Segment Start: Source material

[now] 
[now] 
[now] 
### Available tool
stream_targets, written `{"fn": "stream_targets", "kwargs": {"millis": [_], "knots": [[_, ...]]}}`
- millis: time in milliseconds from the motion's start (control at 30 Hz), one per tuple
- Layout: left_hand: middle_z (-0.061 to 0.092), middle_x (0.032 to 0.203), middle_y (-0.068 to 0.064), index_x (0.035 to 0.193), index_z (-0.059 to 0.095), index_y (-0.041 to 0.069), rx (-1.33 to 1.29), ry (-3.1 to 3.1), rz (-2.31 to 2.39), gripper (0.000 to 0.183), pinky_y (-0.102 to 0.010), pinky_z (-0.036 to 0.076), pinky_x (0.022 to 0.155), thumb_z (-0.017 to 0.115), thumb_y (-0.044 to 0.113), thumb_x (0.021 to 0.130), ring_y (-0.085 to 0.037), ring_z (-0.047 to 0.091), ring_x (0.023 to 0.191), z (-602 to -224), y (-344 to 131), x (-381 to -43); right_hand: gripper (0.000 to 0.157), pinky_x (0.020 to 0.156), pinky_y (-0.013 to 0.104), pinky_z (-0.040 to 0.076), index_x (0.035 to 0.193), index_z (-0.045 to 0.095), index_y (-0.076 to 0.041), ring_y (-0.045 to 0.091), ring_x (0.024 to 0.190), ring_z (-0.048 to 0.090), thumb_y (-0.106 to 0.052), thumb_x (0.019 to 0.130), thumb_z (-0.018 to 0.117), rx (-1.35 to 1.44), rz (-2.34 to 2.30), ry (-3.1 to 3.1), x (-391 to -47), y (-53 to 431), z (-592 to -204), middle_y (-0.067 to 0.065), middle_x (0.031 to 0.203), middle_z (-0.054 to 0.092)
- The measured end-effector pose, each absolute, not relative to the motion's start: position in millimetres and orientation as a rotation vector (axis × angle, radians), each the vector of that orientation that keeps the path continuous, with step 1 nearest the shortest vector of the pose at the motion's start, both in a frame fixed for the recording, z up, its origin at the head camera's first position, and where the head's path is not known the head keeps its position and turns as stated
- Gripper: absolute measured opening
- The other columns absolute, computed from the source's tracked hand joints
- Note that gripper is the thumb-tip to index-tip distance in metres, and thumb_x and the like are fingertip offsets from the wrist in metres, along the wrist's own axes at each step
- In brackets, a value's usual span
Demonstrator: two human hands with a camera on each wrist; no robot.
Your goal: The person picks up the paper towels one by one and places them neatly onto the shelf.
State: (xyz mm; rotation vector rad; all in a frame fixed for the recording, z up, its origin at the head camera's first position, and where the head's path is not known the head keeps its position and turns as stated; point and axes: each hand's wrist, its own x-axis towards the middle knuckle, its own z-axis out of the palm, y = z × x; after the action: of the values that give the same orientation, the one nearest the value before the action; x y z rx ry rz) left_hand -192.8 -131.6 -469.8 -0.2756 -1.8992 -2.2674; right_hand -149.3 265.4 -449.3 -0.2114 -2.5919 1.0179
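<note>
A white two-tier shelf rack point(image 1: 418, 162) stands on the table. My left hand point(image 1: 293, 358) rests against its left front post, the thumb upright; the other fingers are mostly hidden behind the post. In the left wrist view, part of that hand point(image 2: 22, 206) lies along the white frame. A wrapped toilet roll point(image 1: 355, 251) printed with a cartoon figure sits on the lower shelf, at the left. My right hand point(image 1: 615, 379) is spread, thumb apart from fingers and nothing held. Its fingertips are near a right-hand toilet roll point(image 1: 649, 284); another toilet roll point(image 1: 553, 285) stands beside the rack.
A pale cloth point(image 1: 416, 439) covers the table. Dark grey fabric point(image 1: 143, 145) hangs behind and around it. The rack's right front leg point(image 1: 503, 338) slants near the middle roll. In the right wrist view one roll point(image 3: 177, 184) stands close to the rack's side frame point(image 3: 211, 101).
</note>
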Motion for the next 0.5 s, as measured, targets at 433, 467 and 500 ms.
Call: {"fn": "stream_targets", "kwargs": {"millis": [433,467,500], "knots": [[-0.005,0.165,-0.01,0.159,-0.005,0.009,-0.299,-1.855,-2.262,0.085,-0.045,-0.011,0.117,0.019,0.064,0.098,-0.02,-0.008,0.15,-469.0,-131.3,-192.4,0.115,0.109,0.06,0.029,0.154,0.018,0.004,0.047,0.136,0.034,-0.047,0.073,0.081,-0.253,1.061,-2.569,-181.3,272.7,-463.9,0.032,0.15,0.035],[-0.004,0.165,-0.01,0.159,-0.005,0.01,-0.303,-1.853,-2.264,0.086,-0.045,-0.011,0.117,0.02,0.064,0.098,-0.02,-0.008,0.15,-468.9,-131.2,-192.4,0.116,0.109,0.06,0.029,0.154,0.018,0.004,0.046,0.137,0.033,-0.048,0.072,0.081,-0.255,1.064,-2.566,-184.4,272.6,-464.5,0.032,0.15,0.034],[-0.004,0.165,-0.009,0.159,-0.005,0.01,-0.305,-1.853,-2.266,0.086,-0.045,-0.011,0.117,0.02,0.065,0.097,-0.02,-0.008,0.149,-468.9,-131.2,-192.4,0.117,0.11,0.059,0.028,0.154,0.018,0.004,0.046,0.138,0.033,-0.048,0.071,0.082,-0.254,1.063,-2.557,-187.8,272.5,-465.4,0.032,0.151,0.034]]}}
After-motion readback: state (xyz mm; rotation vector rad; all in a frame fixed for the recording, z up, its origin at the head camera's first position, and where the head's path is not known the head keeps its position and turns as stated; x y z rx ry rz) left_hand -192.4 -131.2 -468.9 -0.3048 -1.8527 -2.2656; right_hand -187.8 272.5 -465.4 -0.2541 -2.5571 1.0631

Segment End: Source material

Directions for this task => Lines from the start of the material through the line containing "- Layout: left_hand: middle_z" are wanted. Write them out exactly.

Written response =>
[now] 
[now] 
[now] 
### Available tool
stream_targets, written `{"fn": "stream_targets", "kwargs": {"millis": [_], "knots": [[_, ...]]}}`
- millis: time in milliseconds from the motion's start (control at 30 Hz), one per tuple
- Layout: left_hand: middle_z (-0.061 to 0.092), middle_x (0.032 to 0.203), middle_y (-0.068 to 0.064), index_x (0.035 to 0.193), index_z (-0.059 to 0.095), index_y (-0.041 to 0.069), rx (-1.33 to 1.29), ry (-3.1 to 3.1), rz (-2.31 to 2.39), gripper (0.000 to 0.183), pinky_y (-0.102 to 0.010), pinky_z (-0.036 to 0.076), pinky_x (0.022 to 0.155), thumb_z (-0.017 to 0.115), thumb_y (-0.044 to 0.113), thumb_x (0.021 to 0.130), ring_y (-0.085 to 0.037), ring_z (-0.047 to 0.091), ring_x (0.023 to 0.191), z (-602 to -224), y (-344 to 131), x (-381 to -43); right_hand: gripper (0.000 to 0.157), pinky_x (0.020 to 0.156), pinky_y (-0.013 to 0.104), pinky_z (-0.040 to 0.076), index_x (0.035 to 0.193), index_z (-0.045 to 0.095), index_y (-0.076 to 0.041), ring_y (-0.045 to 0.091), ring_x (0.024 to 0.190), ring_z (-0.048 to 0.090), thumb_y (-0.106 to 0.052), thumb_x (0.019 to 0.130), thumb_z (-0.018 to 0.117), rx (-1.35 to 1.44), rz (-2.34 to 2.30), ry (-3.1 to 3.1), x (-391 to -47), y (-53 to 431), z (-592 to -204), middle_y (-0.067 to 0.065), middle_x (0.031 to 0.203), middle_z (-0.054 to 0.092)

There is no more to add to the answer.